The woman calling herself Lilly and pretending to be Scottish struggled to maintain a calm countenance. She smiled and nodded at something Katrin said, but on the inside her guts were turning into knots.
The last thing she needed on this op was for the fucking CIA to start snooping around the target area on the very day of her hit.
Just as Lilly wasn’t really Scottish, her name wasn’t really Lilly; it was Zoya. Zoya Feodorovich Zakharova was about as far from a hippie Scottish vagabond as she could be. She was an operative in the SVR — Russian foreign intelligence; she was in her early thirties but easily passed for ten years younger. She was here in HK operating with a clandestine SVR paramilitary unit. She and her task force had been ordered to bring Fan Jiang back alive to Moscow so that her intelligence service could learn everything possible about Unit 61398, including how to infiltrate both China’s and America’s most secure military and intelligence computer networks.

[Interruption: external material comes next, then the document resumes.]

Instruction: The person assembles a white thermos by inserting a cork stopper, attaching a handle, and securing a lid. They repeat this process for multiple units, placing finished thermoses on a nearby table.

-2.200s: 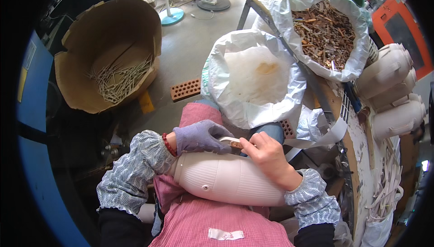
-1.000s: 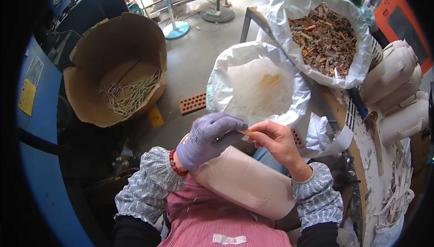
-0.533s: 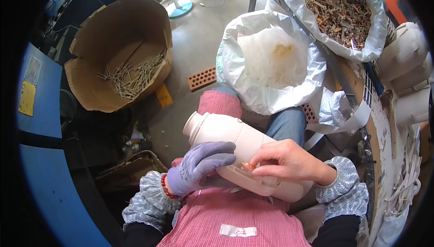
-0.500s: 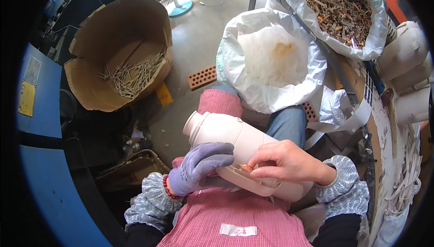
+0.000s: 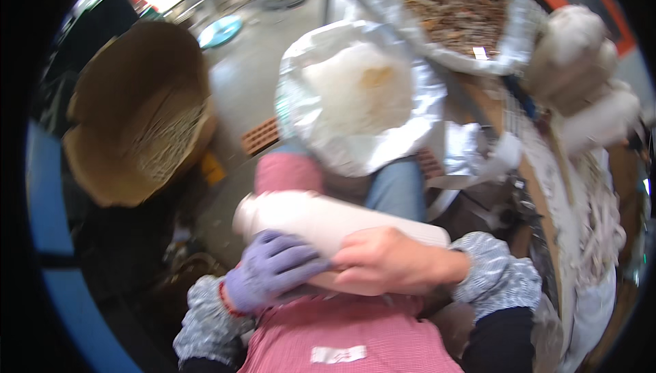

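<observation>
A pale pink plastic jug body (image 5: 342, 214) lies on its side across my lap, its neck end to the left. My left hand (image 5: 277, 267), in a purple knit glove, curls its fingers over the near side of the jug and grips it there. Bare and closed, my right hand (image 5: 379, 260) presses against the jug's near side, right beside the gloved fingertips. Whatever its fingers pinch is hidden and blurred. Both hands cover most of the jug's handle side.
Beyond my knees stands a white sack (image 5: 290, 93) with a stained pale inside. Another sack (image 5: 514, 48) behind it holds brown scraps. At left is a cardboard box (image 5: 102, 76) with thin sticks inside. A perforated brick (image 5: 260, 135) lies between. More pale jugs (image 5: 574, 59) are stacked at right.
The whole view has swung, so the surroundings sit further left and blur. My right hand's fingers have moved against the glove; the small orange-brown piece they pinched is now out of sight.
</observation>
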Motion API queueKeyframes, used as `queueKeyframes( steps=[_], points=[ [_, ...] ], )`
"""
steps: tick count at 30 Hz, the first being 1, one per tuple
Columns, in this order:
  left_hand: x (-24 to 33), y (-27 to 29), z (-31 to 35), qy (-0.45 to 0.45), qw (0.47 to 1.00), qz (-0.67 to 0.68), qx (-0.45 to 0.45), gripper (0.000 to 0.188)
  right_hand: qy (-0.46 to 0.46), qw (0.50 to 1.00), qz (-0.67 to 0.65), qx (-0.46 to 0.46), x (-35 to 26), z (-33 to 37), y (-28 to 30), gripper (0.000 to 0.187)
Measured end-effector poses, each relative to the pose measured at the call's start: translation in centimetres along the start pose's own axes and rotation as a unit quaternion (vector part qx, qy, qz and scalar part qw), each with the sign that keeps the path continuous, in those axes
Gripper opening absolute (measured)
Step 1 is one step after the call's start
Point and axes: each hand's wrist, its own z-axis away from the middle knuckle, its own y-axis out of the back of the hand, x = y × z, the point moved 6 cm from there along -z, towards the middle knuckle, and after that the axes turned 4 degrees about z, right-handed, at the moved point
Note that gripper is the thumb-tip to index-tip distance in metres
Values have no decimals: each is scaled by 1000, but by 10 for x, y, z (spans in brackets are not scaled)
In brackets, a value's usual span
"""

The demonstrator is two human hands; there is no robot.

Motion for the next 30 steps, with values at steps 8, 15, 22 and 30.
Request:
queueKeyframes(
  steps=[8,15,22,30],
  points=[
    [-32,6,-69,89,995,35,-26,53,-71,982,86,152,28,83,70,40],
    [-89,-69,-131,196,904,367,100,30,-237,885,-301,265,126,181,174,25],
    [-137,-109,-284,73,978,186,57,22,-565,627,408,348,254,359,305,61],
    [-183,-128,-317,151,976,150,-42,27,-311,803,267,434,136,233,292,42]
  ],
)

Zoya was the officer in charge of the task force, which meant in theory she shouldn’t be out here like this, running low-level surveillance. But she found herself doing most of the footwork on this op herself because the men working with her were ex-soldiers first and foremost, and while they could shoot and scoot with the best of them, they weren’t the slickest bunch when it came to blending into their surroundings. No, low profile was Zakharova’s specialty, along with language, intelligence collection, surveillance, and countersurveillance, so she was here, playing a role that allowed her to sit in one of only two bars with a view of the bay, to attempt to get a tactical picture of the area so her direct-action team of snakeeaters would be ready to board the ship when it returned this evening.